### What is required
Return exactly the lines below, starting with the one that has "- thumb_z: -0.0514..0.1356" and going on through the one that has "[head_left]".

### Source records
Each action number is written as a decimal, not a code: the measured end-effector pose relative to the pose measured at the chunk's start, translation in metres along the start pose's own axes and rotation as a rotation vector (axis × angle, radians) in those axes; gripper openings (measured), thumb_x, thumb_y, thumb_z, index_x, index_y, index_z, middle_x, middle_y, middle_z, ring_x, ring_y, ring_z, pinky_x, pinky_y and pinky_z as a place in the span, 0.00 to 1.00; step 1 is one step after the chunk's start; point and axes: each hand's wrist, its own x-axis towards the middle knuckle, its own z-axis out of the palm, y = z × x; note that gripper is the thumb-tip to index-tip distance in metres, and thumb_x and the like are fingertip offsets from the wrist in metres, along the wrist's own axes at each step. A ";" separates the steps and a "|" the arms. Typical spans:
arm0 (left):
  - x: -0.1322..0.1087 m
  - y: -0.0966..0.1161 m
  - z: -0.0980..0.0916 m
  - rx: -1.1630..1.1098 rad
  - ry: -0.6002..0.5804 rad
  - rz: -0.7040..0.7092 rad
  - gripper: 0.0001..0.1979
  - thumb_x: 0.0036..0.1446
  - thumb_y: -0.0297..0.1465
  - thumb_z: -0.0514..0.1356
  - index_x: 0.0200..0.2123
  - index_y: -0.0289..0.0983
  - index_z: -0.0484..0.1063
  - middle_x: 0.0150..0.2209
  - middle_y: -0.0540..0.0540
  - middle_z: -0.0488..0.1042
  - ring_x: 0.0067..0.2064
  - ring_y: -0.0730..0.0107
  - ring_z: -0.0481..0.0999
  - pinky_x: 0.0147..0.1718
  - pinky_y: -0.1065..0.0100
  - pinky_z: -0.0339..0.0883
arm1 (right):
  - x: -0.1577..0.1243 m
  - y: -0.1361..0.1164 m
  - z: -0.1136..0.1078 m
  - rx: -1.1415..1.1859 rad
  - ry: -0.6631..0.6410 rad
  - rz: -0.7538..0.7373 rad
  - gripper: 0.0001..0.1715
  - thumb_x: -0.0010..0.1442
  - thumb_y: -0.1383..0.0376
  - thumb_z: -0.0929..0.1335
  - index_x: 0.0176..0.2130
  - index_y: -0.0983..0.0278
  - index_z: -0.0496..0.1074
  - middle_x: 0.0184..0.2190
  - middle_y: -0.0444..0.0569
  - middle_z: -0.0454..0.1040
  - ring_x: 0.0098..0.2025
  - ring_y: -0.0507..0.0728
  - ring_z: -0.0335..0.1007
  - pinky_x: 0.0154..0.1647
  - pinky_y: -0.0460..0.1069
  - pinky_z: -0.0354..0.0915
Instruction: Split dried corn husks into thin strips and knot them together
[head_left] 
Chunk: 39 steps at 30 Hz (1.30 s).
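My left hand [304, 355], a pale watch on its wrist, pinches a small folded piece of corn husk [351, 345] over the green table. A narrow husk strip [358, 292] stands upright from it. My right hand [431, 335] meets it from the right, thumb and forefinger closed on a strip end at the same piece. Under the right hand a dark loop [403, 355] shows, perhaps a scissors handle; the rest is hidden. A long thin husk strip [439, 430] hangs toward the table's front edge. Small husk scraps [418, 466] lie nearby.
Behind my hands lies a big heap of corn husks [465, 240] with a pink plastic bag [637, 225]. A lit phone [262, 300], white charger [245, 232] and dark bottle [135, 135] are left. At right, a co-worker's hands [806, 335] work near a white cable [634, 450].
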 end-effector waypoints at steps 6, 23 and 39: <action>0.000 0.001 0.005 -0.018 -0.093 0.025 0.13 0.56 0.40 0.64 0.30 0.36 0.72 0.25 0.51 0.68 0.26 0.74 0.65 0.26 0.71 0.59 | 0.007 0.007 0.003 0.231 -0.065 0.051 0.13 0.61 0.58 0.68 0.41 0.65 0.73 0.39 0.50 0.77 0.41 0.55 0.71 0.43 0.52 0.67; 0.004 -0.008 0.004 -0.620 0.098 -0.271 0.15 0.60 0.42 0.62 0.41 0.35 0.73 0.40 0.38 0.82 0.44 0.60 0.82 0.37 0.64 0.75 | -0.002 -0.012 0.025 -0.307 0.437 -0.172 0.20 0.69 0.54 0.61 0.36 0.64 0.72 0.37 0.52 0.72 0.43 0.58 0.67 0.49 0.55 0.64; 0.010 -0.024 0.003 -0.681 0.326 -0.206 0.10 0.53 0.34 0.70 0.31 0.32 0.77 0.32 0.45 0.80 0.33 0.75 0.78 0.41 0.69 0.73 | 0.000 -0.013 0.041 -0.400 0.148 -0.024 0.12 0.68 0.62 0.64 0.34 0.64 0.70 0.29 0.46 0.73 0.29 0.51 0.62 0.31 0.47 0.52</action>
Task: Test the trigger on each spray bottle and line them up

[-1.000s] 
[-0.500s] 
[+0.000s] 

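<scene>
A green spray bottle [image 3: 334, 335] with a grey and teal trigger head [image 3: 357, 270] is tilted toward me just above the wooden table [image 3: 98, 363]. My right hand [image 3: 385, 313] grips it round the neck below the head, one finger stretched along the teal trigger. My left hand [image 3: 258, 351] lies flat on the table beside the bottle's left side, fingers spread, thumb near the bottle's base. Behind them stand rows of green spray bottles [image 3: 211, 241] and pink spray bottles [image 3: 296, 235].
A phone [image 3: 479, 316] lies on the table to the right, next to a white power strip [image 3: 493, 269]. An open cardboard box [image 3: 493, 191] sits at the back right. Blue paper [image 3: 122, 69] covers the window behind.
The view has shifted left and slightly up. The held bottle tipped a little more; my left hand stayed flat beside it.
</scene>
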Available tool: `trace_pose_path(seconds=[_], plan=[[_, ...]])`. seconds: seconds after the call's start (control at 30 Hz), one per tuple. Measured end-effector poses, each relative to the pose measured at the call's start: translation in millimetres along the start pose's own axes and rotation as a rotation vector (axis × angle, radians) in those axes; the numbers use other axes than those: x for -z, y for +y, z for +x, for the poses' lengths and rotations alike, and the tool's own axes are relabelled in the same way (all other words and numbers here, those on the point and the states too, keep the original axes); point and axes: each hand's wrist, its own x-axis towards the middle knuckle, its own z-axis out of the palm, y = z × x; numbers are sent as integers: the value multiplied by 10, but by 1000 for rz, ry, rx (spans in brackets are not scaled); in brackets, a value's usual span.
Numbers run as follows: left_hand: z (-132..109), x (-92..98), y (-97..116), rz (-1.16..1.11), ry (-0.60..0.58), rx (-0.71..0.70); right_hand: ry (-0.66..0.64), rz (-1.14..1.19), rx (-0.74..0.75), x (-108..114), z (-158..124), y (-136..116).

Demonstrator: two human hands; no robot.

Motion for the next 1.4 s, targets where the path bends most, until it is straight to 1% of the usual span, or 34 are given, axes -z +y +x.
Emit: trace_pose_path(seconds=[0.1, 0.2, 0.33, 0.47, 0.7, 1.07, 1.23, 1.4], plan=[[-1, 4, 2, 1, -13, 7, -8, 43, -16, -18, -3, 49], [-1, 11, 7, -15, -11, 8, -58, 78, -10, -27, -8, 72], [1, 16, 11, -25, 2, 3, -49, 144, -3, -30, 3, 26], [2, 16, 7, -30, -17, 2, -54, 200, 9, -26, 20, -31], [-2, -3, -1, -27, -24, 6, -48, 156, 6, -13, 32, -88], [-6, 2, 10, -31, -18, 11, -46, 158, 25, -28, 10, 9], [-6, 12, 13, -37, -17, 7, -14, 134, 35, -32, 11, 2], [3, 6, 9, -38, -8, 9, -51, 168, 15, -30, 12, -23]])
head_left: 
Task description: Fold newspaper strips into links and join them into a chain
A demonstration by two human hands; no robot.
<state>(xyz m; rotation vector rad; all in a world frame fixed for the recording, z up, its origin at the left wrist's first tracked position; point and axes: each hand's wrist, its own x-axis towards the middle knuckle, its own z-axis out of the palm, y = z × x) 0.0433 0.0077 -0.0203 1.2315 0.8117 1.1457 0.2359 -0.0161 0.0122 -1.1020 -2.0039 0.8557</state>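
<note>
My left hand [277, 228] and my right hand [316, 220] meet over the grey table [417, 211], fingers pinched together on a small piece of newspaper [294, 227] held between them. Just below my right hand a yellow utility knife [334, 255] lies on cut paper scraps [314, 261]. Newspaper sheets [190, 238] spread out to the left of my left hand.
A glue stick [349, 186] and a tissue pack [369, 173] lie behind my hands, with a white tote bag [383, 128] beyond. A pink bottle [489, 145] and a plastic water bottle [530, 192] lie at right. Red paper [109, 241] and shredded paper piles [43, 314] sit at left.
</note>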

### Solution to this exercise
  - thumb_z: -0.0514..0.1356
  - index_x: 0.0200..0.2123
  - index_y: -0.0289..0.0983
  - index_z: -0.0484..0.1063
  - middle_x: 0.0150..0.2209
  - middle_y: -0.0540..0.0540
  - middle_z: -0.0488..0.1042
  - ring_x: 0.0067..0.2064
  - ring_y: -0.0730..0.0107
  - ring_z: -0.0481..0.0999
  - pinky_x: 0.0147..0.1718
  - pinky_y: -0.1065..0.0100
  - pinky_z: -0.0339..0.0883
arm1 (right):
  - x: -0.1577..0.1243 m
  - y: -0.1361..0.1164 m
  - z: -0.1136..0.1078 m
  - rx: -1.1415..1.1859 rad
  - ry: -0.6631..0.6410 rad
  - rz: -0.7538..0.7373 rad
  - gripper: 0.0001..0.1715
  - thumb_x: -0.0010..0.1442
  - thumb_y: -0.1383..0.0376
  - thumb_z: -0.0929..0.1335
  - index_x: 0.0176..0.2130
  - index_y: -0.0983..0.0278
  - index_z: -0.0496..0.1074
  - middle_x: 0.0184..0.2190
  - middle_y: -0.0444..0.0569
  - middle_z: -0.0454..0.1040
  - ring_x: 0.0098..0.2025
  - ring_y: -0.0507..0.0728
  - ring_z: -0.0335..0.1007
  - pinky_x: 0.0154..0.1647
  - pinky_y: -0.0460..0.1069
  - pinky_z: -0.0354..0.0915
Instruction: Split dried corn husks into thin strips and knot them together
[head_left] 

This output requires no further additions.